▶ Exercise data
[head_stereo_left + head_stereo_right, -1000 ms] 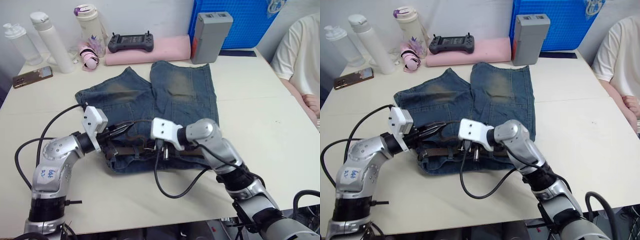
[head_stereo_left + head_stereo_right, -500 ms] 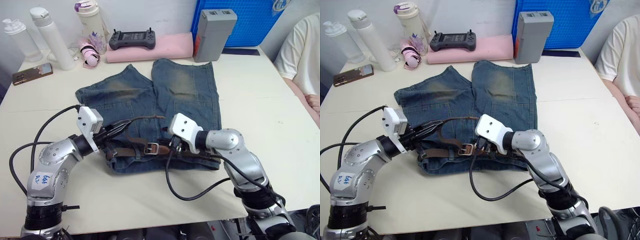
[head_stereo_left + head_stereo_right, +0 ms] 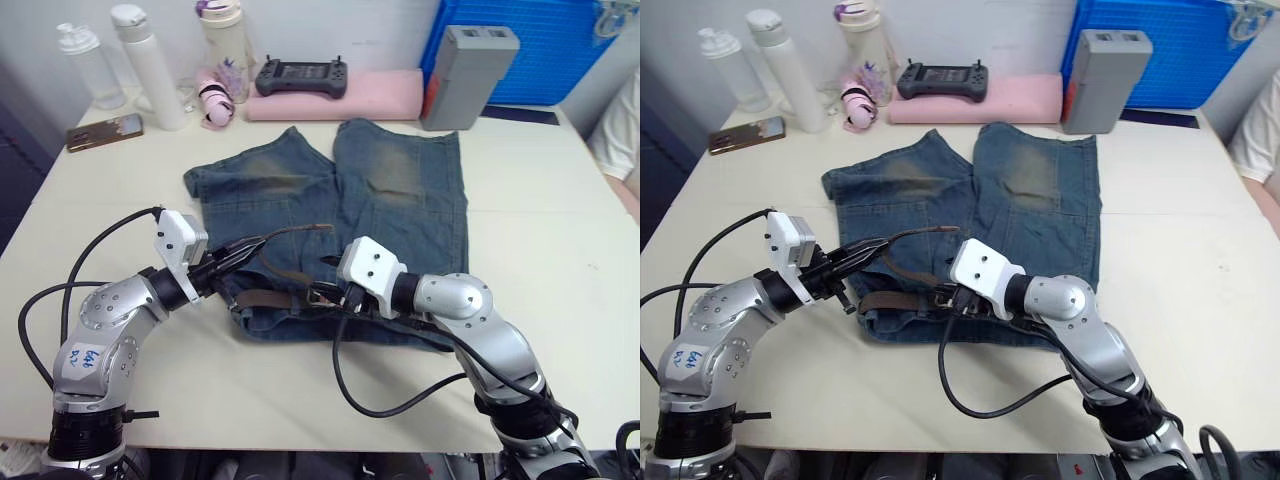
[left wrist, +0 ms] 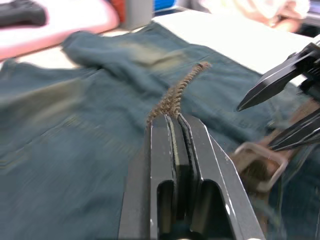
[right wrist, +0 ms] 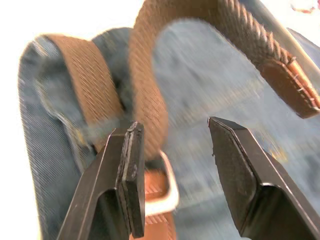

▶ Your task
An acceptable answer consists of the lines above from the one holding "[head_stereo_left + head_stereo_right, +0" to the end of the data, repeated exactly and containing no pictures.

▶ Answer to the problem
[head_stereo_left + head_stereo_right, +0 ms] 
[left wrist, +0 ms] 
[right wrist, +0 ms] 

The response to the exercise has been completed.